───── Supplied material ─────

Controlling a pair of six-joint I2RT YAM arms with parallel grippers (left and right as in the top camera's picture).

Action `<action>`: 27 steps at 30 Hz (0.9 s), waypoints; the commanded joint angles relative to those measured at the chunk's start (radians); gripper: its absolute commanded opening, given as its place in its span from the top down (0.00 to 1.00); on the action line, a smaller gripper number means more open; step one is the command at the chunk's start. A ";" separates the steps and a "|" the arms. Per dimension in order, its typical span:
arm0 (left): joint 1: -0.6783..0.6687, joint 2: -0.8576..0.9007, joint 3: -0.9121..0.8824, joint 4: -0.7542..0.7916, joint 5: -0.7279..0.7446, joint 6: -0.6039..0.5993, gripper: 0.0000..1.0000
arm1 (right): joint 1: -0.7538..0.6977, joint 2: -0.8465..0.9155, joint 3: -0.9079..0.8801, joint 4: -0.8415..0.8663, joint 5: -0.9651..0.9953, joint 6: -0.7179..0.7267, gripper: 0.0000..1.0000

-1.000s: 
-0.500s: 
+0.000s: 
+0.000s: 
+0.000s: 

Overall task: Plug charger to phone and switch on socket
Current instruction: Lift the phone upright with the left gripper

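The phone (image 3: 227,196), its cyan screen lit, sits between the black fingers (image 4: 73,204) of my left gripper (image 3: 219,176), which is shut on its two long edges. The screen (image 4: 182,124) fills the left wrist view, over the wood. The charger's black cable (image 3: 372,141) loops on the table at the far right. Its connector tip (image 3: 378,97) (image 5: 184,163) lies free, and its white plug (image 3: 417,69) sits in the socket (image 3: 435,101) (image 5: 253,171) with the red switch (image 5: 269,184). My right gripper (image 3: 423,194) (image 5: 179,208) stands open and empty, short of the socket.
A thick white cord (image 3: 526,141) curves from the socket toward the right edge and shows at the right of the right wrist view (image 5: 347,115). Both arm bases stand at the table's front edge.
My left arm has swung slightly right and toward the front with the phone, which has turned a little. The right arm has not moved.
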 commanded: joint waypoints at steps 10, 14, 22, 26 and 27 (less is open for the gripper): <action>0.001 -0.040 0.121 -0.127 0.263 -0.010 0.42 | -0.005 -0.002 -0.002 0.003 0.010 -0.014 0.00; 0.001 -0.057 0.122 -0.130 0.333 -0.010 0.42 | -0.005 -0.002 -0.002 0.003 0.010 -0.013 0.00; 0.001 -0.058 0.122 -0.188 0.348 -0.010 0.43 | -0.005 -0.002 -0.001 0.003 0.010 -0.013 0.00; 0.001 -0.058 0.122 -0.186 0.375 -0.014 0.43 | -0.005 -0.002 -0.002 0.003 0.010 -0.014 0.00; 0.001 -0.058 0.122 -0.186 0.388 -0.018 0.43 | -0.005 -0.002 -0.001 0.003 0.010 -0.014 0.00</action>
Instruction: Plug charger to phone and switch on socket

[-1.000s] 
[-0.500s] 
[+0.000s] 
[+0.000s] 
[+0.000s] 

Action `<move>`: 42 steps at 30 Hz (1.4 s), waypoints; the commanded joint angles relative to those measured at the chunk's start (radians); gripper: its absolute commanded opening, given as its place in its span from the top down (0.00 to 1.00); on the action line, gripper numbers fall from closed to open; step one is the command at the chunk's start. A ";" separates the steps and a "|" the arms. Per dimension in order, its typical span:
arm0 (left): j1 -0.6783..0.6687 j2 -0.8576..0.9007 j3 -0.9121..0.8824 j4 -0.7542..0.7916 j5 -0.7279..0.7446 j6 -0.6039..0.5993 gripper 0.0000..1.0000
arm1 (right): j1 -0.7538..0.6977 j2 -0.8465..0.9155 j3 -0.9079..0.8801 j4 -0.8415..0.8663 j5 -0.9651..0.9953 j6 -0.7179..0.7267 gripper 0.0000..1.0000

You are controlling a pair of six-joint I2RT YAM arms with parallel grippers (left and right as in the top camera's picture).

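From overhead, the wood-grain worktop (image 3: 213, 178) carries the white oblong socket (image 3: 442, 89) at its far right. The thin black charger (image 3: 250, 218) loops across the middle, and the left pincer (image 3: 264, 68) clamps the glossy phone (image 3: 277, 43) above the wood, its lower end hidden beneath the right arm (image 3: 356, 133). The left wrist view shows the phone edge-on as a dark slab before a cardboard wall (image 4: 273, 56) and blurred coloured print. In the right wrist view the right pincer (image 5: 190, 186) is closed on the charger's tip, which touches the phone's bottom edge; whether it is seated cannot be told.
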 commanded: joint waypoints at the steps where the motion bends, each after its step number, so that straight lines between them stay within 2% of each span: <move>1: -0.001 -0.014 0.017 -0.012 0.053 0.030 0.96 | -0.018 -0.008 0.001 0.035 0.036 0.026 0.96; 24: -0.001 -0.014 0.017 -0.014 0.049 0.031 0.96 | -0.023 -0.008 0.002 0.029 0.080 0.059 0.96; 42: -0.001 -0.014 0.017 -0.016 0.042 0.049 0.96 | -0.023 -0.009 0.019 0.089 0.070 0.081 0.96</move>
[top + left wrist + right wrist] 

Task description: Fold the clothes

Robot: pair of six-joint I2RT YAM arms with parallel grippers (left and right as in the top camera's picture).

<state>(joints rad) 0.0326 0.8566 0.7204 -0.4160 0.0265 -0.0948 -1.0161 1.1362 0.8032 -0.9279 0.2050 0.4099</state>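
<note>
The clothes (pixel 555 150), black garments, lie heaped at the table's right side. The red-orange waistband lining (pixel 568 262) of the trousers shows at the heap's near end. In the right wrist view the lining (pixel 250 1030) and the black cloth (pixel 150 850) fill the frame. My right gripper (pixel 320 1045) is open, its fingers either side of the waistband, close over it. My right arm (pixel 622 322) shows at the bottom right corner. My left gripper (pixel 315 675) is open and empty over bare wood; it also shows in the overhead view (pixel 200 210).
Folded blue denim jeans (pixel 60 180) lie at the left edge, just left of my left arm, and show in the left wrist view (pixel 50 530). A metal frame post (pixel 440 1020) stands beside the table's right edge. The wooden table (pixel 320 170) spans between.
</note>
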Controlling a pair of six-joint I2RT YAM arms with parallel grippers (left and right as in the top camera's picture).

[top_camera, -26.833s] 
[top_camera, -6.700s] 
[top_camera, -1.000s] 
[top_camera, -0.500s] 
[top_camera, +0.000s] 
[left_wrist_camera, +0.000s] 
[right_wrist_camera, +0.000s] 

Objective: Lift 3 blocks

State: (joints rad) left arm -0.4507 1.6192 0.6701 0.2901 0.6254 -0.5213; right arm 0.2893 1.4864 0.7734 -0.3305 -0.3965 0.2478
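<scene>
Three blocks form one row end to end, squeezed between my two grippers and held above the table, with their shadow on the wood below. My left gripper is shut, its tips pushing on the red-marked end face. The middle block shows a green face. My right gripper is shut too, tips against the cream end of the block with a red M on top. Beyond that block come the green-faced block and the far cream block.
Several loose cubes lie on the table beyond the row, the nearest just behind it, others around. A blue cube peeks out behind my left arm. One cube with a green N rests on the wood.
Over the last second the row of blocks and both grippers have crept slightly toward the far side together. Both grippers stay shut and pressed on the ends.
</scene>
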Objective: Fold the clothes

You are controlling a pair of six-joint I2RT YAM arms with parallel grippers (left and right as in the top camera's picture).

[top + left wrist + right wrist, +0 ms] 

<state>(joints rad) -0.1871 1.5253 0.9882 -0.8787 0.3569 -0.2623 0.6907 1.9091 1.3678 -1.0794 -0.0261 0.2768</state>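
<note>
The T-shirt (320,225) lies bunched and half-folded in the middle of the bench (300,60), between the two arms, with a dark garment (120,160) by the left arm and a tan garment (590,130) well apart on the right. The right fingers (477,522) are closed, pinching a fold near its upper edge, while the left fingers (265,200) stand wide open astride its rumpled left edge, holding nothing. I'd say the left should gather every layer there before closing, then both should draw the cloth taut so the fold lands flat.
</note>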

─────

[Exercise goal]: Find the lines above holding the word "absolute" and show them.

[Solution]:
Action `<action>`: 27 steps at 30 Hz (0.9 s), waypoints; the commanded joint angles relative to those measured at the chunk's start (radians); gripper: its absolute commanded opening, given as its place in its span from the top down (0.00 to 1.00); on the action line, a smaller gripper number means more open; step one is the command at the chunk's start. A ";" separates the steps and a "|" the arms. Per dimension in order, its typical span:
Action `<move>`: 42 steps at 30 Hz (1.4 s), waypoints; the commanded joint angles relative to those measured at the chunk's start (radians); gripper: its absolute commanded opening, given as its place in its span from the top down (0.00 to 1.00); on the action line, gripper numbers fall from closed to open; step one is the command at the chunk's start. A ";" separates the steps and a "|" the arms. Per dimension in order, its typical span:

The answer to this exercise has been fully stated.